2

Dünya aslında büyük

Murathan Mungan'ın orada geçen romanını - hikayesini- okuduğumda, henüz 1900'lü senelerdeydik. Yarı hayran yarı bağımlı bir halde okuduğum "3 aynalı 40 oda"nın en çok o üçüncü aynasını sevmiştim. O zaman düşünmüştüm o toprakları gerçekten bir gün görmek istediğimi. Ve hayatımın bir noktasında göreceğimi.
Yıllar geçti ve ben ülkenin batı yakasında doğma büyüme pek çok Türk evladı gibi vatanın karşı tarafındaki hayatı bilmeden yaşamaya; bu 'taraf'in muhtelif - ama aslında iki elin parmaklarını geçmeyen- şehirlerini tekrar tekrar görmeye devam ettim.
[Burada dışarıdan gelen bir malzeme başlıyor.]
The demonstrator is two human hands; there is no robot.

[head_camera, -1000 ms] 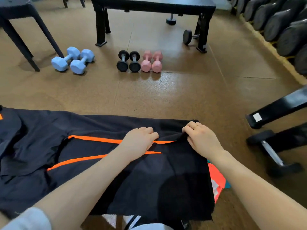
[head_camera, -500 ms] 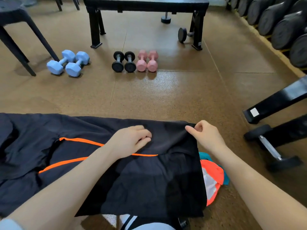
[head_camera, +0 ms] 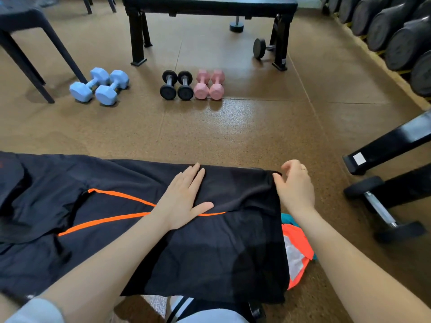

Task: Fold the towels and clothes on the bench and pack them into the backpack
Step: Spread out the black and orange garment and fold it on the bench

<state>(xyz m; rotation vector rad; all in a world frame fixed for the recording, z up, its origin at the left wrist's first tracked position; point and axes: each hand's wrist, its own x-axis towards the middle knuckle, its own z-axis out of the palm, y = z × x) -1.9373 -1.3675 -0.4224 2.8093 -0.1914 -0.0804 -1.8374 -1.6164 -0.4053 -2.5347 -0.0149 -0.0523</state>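
I am smoothing the black garment (head_camera: 210,241) with orange piping, which lies spread across the bench in front of me, its long axis running left to right and its far-right corner toward the bench end. My left hand (head_camera: 184,199) lies flat with straight fingers, pressing the cloth near the far edge. My right hand (head_camera: 295,185) pinches the far-right corner between thumb and fingertips. I judge the fold itself has not begun; next I need to lift that corner and carry it leftward while the flat hand anchors the crease. An orange-and-teal item (head_camera: 297,250) peeks out beneath the right edge.
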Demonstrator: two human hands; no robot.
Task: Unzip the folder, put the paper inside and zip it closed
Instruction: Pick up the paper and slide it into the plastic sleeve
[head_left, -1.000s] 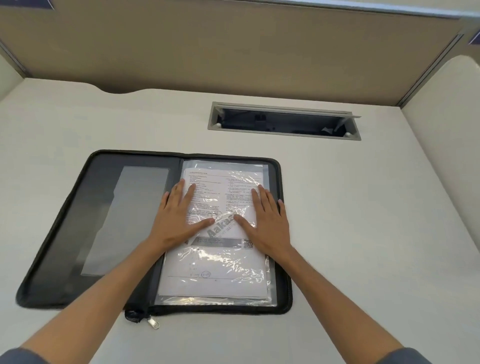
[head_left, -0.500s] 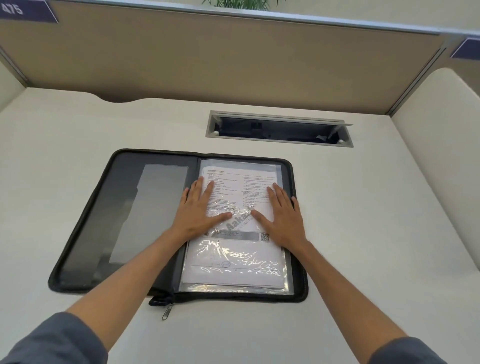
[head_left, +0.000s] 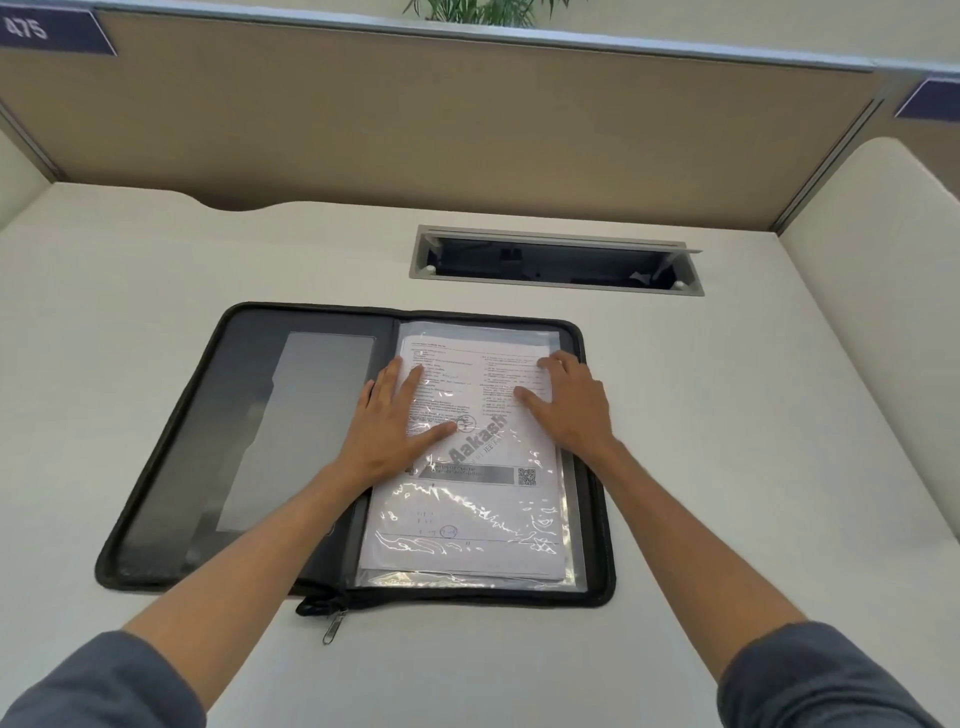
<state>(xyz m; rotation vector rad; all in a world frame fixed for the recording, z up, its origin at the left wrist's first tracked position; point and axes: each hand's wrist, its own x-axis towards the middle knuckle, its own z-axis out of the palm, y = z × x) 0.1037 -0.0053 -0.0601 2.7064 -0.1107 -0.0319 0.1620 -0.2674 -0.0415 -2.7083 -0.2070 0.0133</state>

Doğu namına gittiğim en ücra yer Ankara oldu.
O zaman merak ettirdiği kadar çekindiren şehre gitmek ise 10 yıldan fazla süre sonra kısmet olacaktı. Üstelik yalnızca gidip gelmeyecek, Mardin'in bağrına iki can da emanet edecektik.
Çoğu zaman "dünyanın çok küçük" olduğunu düşünen, sağım solumdaki neredeyse her şeyin ya bir misina, ya da kalın zincirlerle önüm arkamdakine bağlı olduğuna inanan beni, yeni bir aydınlanma bekliyordu: "Dünya aslında büyük".

2 yorum:

ES dedi ki...

Ücra Yer Ankara? Doğu? :(

Unknown dedi ki...

Maalesef. Daha doğusuna yolum düşmedi. Tam "pamuklar içinde büyüdü" dedikleri türdenim :)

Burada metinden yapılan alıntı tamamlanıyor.